▶ _To do_: From the line containing "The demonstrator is" down to the last line of the material below, copy each line exactly and leave out the rest.

▶ _Supplied data_:
-.-.-

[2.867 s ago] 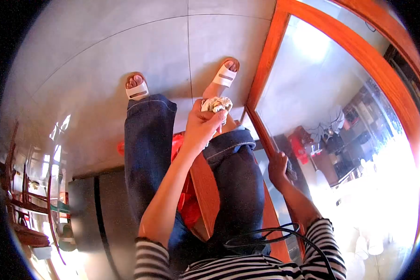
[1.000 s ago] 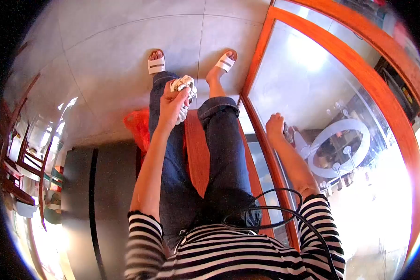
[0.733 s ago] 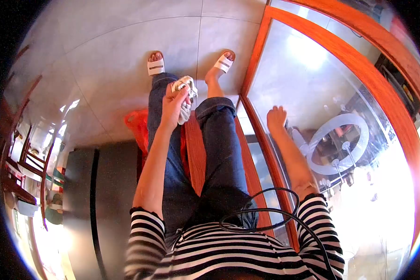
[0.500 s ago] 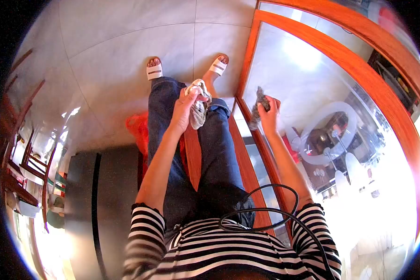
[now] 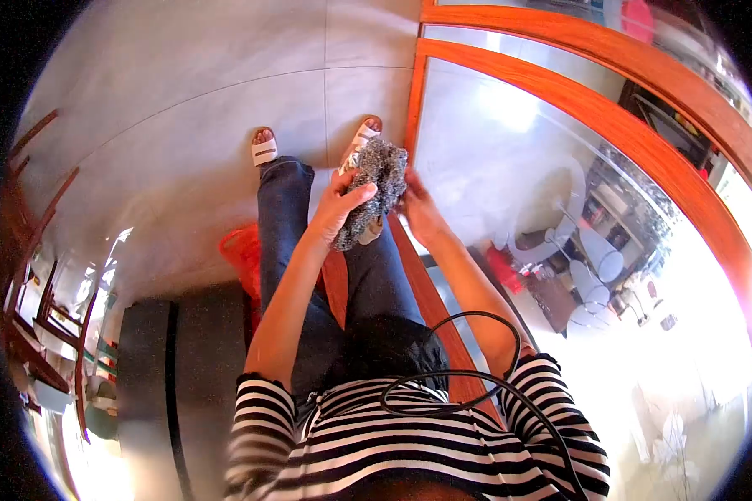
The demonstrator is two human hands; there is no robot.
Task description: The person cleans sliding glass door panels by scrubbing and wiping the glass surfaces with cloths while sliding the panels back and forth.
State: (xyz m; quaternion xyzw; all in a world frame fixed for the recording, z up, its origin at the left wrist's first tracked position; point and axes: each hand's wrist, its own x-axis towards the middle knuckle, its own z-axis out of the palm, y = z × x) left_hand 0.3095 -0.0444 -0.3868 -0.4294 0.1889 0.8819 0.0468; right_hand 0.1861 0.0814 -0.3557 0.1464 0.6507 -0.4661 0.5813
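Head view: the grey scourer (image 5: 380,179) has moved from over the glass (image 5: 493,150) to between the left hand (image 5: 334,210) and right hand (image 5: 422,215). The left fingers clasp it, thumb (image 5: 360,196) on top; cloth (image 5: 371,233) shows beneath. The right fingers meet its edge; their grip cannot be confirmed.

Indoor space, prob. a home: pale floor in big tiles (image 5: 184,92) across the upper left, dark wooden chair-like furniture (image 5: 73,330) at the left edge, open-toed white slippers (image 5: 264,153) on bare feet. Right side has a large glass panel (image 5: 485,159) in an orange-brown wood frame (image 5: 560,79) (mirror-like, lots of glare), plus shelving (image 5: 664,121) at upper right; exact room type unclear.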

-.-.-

▶ _Output for this task_:
The demonstrator is two human hands; there is no robot.
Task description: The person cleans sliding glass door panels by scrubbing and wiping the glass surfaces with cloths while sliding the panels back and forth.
State: (xyz m; quaternion xyzw; all in a world frame fixed for the recording, z up, its origin at the left wrist's first tracked position; point and axes: each hand's wrist, its own x-axis towards the middle knuckle, its own z-axis out of the palm, y = z × x) left_hand 0.3095 -0.0444 -0.3868 -0.4294 0.1889 0.8819 0.0468; right_hand 0.1861 0.0814 -0.3557 0.1464 0.6507 -0.4661 0.5813
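Head view: the grey scourer (image 5: 380,179) has moved from over the glass (image 5: 493,150) to between the left hand (image 5: 334,210) and right hand (image 5: 422,215). The left fingers clasp it, thumb (image 5: 360,196) on top; cloth (image 5: 371,233) shows beneath. The right fingers meet its edge; their grip cannot be confirmed.

Indoor space, prob. a home: pale floor in big tiles (image 5: 184,92) across the upper left, dark wooden chair-like furniture (image 5: 73,330) at the left edge, open-toed white slippers (image 5: 264,153) on bare feet. Right side has a large glass panel (image 5: 485,159) in an orange-brown wood frame (image 5: 560,79) (mirror-like, lots of glare), plus shelving (image 5: 664,121) at upper right; exact room type unclear.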

The response to the exercise has been completed.